Data excerpt:
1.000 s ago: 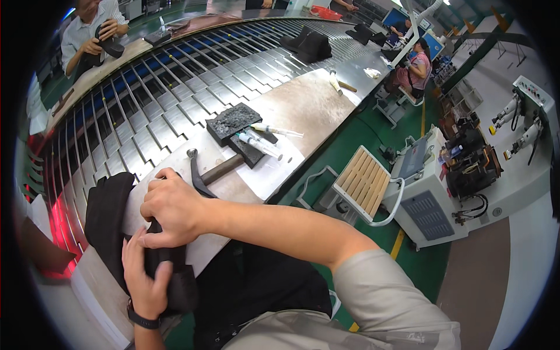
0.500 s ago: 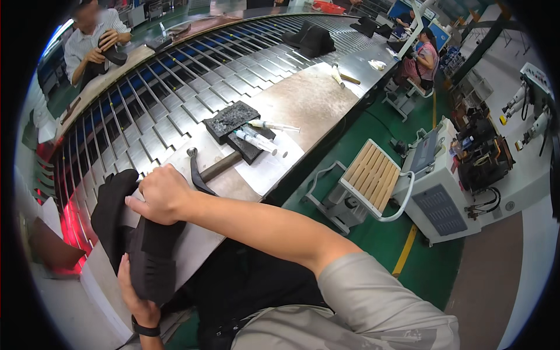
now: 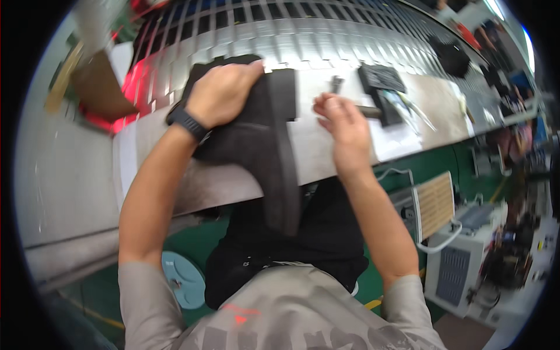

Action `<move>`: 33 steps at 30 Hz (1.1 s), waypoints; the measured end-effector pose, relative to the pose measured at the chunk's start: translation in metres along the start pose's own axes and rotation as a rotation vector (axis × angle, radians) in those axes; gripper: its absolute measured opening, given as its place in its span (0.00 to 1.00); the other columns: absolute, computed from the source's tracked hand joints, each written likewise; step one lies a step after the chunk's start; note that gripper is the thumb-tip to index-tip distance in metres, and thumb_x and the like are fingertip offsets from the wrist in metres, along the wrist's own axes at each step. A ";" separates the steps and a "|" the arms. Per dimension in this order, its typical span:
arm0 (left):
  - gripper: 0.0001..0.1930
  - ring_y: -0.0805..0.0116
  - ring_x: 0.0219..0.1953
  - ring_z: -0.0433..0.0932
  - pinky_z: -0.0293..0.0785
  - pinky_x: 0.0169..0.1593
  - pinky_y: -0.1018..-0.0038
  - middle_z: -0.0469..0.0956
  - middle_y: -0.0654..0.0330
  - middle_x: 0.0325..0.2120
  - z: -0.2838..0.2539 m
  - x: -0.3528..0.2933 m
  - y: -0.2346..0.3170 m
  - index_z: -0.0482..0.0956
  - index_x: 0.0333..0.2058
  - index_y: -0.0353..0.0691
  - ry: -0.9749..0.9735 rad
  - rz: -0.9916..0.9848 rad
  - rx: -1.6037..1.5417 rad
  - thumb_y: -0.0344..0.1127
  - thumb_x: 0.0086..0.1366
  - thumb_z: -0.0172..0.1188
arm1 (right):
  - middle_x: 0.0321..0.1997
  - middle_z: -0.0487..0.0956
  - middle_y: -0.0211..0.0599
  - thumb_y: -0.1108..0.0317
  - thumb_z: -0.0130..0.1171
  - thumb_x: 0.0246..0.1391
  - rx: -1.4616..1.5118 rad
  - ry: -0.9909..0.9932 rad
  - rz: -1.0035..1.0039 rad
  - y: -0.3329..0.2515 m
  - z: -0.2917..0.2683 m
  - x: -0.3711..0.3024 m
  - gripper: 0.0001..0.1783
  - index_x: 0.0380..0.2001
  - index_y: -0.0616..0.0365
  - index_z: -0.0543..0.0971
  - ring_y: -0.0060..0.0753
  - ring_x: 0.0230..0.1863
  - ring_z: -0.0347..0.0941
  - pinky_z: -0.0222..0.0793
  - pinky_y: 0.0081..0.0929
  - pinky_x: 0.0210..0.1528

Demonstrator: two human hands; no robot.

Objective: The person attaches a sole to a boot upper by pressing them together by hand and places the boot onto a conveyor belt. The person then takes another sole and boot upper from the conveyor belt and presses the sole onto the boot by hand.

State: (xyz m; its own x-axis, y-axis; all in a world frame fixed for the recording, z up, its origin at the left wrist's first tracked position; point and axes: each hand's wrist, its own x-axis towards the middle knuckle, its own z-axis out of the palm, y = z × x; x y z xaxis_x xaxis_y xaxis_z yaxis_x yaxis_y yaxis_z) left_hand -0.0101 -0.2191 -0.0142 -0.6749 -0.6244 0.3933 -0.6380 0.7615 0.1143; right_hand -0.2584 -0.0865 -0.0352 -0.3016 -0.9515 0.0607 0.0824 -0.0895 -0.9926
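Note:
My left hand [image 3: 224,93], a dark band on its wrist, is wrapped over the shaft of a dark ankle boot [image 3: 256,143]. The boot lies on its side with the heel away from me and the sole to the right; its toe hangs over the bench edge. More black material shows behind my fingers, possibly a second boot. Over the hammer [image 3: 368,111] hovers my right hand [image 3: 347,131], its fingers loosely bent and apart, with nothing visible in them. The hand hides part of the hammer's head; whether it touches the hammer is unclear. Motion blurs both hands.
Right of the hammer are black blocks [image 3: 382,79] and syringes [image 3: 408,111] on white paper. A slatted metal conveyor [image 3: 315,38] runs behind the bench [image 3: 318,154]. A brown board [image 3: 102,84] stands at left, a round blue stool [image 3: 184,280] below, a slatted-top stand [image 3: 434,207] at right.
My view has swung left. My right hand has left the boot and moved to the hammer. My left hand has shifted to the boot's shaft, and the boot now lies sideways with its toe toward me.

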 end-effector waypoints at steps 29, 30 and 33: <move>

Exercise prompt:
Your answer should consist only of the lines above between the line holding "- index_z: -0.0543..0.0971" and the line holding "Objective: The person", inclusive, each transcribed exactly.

Solution to the problem:
  - index_z: -0.0543..0.0971
  - ring_y: -0.0060..0.0753
  - ring_x: 0.0230..0.1863
  - ring_z: -0.0347..0.0941
  - pinky_z: -0.0222..0.0793
  - pinky_y: 0.0081..0.0929
  - pinky_x: 0.0210..0.1528

Demonstrator: two human hands; no robot.

Objective: The person attaches a sole to a boot upper by pressing them together by hand and places the boot onto a conveyor belt. The person then takes another sole and boot upper from the conveyor belt and presses the sole onto the boot by hand.

No further output is expected here.